## [What you will do]
From the listing below, output only the lines starting at the line that has "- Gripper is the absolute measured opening" and ending at the line that has "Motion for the", exactly as they appear, ends included.
** Collected material follows **
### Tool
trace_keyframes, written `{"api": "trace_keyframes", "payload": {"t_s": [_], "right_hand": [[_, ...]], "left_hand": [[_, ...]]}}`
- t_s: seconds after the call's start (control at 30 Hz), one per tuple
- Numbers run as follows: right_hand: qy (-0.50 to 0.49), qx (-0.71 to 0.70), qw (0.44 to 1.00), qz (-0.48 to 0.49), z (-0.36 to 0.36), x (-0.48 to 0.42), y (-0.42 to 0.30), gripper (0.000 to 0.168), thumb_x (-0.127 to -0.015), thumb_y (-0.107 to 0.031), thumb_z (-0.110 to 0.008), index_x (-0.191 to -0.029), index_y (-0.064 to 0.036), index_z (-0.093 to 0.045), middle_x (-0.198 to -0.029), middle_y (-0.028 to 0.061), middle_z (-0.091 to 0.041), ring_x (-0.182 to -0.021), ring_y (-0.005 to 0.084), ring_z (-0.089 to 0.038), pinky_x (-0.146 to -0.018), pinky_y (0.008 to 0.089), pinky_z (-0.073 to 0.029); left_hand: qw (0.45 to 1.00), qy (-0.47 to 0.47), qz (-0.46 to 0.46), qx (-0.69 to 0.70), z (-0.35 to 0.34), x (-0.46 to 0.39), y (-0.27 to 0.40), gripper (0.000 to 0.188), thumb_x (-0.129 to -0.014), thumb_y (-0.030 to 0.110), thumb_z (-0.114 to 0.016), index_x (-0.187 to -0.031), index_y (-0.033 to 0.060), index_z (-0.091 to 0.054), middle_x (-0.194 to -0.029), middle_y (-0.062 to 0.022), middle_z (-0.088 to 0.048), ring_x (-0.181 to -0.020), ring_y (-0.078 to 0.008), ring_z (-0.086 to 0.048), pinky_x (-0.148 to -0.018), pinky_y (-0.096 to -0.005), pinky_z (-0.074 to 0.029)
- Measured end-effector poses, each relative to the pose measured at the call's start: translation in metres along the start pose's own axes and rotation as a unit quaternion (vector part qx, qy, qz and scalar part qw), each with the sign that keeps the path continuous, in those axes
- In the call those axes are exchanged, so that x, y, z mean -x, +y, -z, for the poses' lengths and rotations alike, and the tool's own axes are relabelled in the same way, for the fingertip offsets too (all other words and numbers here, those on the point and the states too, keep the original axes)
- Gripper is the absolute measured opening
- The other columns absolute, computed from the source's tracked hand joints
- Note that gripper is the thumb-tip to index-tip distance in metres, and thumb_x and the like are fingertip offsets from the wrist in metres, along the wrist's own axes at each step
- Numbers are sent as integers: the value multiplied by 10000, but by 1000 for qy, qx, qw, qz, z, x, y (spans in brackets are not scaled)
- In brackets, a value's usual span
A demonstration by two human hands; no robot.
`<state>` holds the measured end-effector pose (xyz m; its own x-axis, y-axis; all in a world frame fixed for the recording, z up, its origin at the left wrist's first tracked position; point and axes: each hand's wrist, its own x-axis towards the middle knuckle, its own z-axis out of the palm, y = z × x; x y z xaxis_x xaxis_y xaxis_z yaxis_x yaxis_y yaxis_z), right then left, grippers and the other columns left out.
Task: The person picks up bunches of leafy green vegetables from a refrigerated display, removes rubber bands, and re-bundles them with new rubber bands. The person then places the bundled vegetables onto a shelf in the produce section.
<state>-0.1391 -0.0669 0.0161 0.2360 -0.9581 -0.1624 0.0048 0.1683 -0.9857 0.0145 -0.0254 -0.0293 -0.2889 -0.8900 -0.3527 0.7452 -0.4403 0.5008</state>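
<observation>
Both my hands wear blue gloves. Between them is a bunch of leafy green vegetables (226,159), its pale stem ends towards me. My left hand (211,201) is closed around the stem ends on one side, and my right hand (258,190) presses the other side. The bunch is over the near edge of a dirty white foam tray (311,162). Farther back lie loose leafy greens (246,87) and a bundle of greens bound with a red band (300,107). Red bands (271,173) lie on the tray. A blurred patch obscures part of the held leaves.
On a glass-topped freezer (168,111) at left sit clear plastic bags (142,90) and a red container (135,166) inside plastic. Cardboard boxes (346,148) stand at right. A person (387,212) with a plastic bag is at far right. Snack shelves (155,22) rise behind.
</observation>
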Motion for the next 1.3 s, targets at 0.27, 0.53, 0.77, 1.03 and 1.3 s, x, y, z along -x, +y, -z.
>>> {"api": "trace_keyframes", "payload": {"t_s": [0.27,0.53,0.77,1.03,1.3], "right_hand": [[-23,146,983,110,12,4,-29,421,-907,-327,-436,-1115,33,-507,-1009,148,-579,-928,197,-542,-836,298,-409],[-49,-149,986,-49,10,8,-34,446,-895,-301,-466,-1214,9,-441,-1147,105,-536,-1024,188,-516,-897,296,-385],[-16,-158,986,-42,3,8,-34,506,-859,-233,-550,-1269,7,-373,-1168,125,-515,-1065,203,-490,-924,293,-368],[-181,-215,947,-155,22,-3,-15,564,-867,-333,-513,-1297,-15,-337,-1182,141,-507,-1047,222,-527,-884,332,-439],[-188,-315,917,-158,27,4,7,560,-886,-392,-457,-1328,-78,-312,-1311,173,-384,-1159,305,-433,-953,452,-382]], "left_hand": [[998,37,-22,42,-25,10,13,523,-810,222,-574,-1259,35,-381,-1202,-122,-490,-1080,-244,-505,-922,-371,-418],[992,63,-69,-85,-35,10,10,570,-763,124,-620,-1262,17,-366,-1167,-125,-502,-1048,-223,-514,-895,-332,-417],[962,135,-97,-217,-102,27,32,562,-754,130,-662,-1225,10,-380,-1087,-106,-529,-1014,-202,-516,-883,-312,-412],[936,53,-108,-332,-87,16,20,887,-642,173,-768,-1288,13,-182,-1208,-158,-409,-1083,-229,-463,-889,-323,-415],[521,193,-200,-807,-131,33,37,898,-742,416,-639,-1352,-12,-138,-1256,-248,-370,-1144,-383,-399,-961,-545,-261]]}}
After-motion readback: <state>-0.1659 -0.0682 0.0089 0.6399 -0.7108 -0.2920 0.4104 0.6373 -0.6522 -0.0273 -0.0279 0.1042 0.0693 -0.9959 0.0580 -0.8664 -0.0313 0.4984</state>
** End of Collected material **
## [Task answer]
- Gripper is the absolute measured opening
- The other columns absolute, computed from the source's tracked hand joints
- Note that gripper is the thumb-tip to index-tip distance in metres, and thumb_x and the like are fingertip offsets from the wrist in metres, along the wrist's own axes at each step
- Numbers are sent as integers: the value multiplied by 10000, but by 1000 for qy, qx, qw, qz, z, x, y (spans in brackets are not scaled)
- In brackets, a value's usual span
A demonstration by two human hands; no robot.
`<state>` holds the measured end-effector pose (xyz m; its own x-axis, y-axis; all in a world frame fixed for the recording, z up, its origin at the left wrist's first tracked position; point and axes: each hand's wrist, its own x-axis towards the middle knuckle, its own z-axis out of the palm, y = z × x; x y z xaxis_x xaxis_y xaxis_z yaxis_x yaxis_y yaxis_z), right then left, grippers and the other columns left out.
Task: The person picks up bunches of leafy green vegetables from a refrigerated display, removes rubber bands, and re-bundles them with new rubber bands. The person then places the bundled vegetables onto a shelf in the produce section.
<state>-0.1391 -0.0669 0.0161 0.2360 -0.9581 -0.1624 0.0048 0.1683 -0.9857 0.0145 -0.0254 -0.0293 -0.2889 -0.8900 -0.3527 0.7452 -0.4403 0.5008</state>
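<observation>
Both my hands wear blue gloves. Between them is a bunch of leafy green vegetables (226,159), its pale stem ends towards me. My left hand (211,201) is closed around the stem ends on one side, and my right hand (258,190) presses the other side. The bunch is over the near edge of a dirty white foam tray (311,162). Farther back lie loose leafy greens (246,87) and a bundle of greens bound with a red band (300,107). Red bands (271,173) lie on the tray. A blurred patch obscures part of the held leaves.
On a glass-topped freezer (168,111) at left sit clear plastic bags (142,90) and a red container (135,166) inside plastic. Cardboard boxes (346,148) stand at right. A person (387,212) with a plastic bag is at far right. Snack shelves (155,22) rise behind.
</observation>
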Motion for the next 1.3 s, targets at 0.27, 0.53, 0.77, 1.03 and 1.3 s, x, y, z along -x, +y, -z.

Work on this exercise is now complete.